Delete files from s3

examples

This example uses the csv extension, but json, pkl, txt, and parquet extensions can be used equally (refer to the above methods for usage).

import pandas as pd

# Save variable to file (write_csv)
test_write_csv = pd.DataFrame({
    "test": [
        "한글",
        "English",
        1234,
        "!@#$%^&*()_+",
        "😀👍👍🏻👍🏼"
    ]
})
# directly save the variable (dataframe)
s3.write_csv(file_name="assets/test/test_write.csv", file_content=test_write_csv, encoding="utf-8", index=False)
# Compress and save in gzip or bzip2 format
s3.write_csv(file_name="assets/test/test_write.csv.gz", file_content=test_write_csv, compression="gzip", encoding="utf-8", index=False)
s3.write_csv(file_name="assets/test/test_write.csv.bz2", file_content=test_write_csv, compression="bz2", encoding="utf-8", index=False)

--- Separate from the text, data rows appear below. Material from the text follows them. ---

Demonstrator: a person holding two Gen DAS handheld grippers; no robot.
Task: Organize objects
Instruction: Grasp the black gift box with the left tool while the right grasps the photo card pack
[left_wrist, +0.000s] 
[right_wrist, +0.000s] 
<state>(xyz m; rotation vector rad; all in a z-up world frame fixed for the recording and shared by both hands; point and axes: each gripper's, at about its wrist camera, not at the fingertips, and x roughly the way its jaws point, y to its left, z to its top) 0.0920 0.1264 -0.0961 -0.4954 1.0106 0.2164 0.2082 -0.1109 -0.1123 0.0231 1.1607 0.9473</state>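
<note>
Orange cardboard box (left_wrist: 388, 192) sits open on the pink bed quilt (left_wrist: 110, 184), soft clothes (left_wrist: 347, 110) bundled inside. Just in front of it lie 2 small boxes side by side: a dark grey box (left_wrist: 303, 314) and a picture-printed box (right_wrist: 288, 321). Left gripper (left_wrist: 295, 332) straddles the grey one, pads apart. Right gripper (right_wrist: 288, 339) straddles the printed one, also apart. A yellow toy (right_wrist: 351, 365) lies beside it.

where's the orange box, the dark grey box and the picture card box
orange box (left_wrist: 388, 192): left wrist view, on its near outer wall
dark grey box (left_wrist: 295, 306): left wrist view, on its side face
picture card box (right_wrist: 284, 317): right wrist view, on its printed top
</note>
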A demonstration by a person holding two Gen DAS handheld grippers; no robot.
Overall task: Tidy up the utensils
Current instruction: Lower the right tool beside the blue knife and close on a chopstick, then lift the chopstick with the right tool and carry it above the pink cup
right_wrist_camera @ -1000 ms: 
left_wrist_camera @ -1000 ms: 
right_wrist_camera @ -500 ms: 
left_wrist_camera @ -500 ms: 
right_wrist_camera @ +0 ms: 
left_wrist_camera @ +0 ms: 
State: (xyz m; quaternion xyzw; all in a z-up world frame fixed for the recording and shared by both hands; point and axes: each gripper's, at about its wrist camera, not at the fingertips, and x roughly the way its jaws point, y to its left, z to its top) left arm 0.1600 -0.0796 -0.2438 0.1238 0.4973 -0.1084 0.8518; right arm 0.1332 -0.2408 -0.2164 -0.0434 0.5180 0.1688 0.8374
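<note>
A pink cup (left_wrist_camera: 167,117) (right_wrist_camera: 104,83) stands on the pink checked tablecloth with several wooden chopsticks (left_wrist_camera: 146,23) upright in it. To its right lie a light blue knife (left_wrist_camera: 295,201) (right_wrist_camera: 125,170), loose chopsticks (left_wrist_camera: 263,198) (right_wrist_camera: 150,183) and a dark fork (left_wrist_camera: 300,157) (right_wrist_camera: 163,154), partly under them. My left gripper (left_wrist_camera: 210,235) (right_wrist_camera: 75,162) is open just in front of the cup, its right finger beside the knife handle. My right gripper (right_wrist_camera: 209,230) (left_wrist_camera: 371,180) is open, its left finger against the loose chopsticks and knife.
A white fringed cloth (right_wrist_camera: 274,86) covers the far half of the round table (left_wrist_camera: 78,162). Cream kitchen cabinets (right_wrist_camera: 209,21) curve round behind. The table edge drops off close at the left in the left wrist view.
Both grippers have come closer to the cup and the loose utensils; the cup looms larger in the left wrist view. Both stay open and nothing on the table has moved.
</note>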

# Read the saved file (read_csv)
print(s3.read_csv.__doc__, end="\n====================\n")
pd.concat([
    s3.read_csv(file_name="assets/test/test_write.csv", encoding="utf-8").rename(columns={"test": "Basic format"}),
    # Read compressed files in gzip or bzip2 format
    s3.read_csv(file_name="assets/test/test_write.csv.gz", encoding="utf-8").rename(columns={"test": "gzip format"}),
    s3.read_csv(file_name="assets/test/test_write.csv.bz2", encoding="utf-8").rename(columns={"test": "bzip2 format"})
], axis=1)

output:

	Basic format	gzip format	bzip2 format
0	한글	한글	한글
1	English	English	English
2	1234	1234	1234
3	!@#$%^&*()_+	!@#$%^&*()_+	!@#$%^&*()_+
4	😀👍👍🏻👍🏼	😀👍👍🏻👍🏼	😀👍👍🏻👍🏼

# Download the saved file locally (download_file)
print(s3.download_file.__doc__, end="\n====================\n")
load_path = os.getcwd()
s3.download_file(file_name="assets/test/test_write.csv", load_path=load_path+"/test_write.csv")
s3.download_file(file_name="assets/test/test_write.csv.gz", load_path=load_path+"/test_write.csv.gz")
s3.download_file(file_name="assets/test/test_write.csv.bz2", load_path=load_path+"/test_write.csv.bz2")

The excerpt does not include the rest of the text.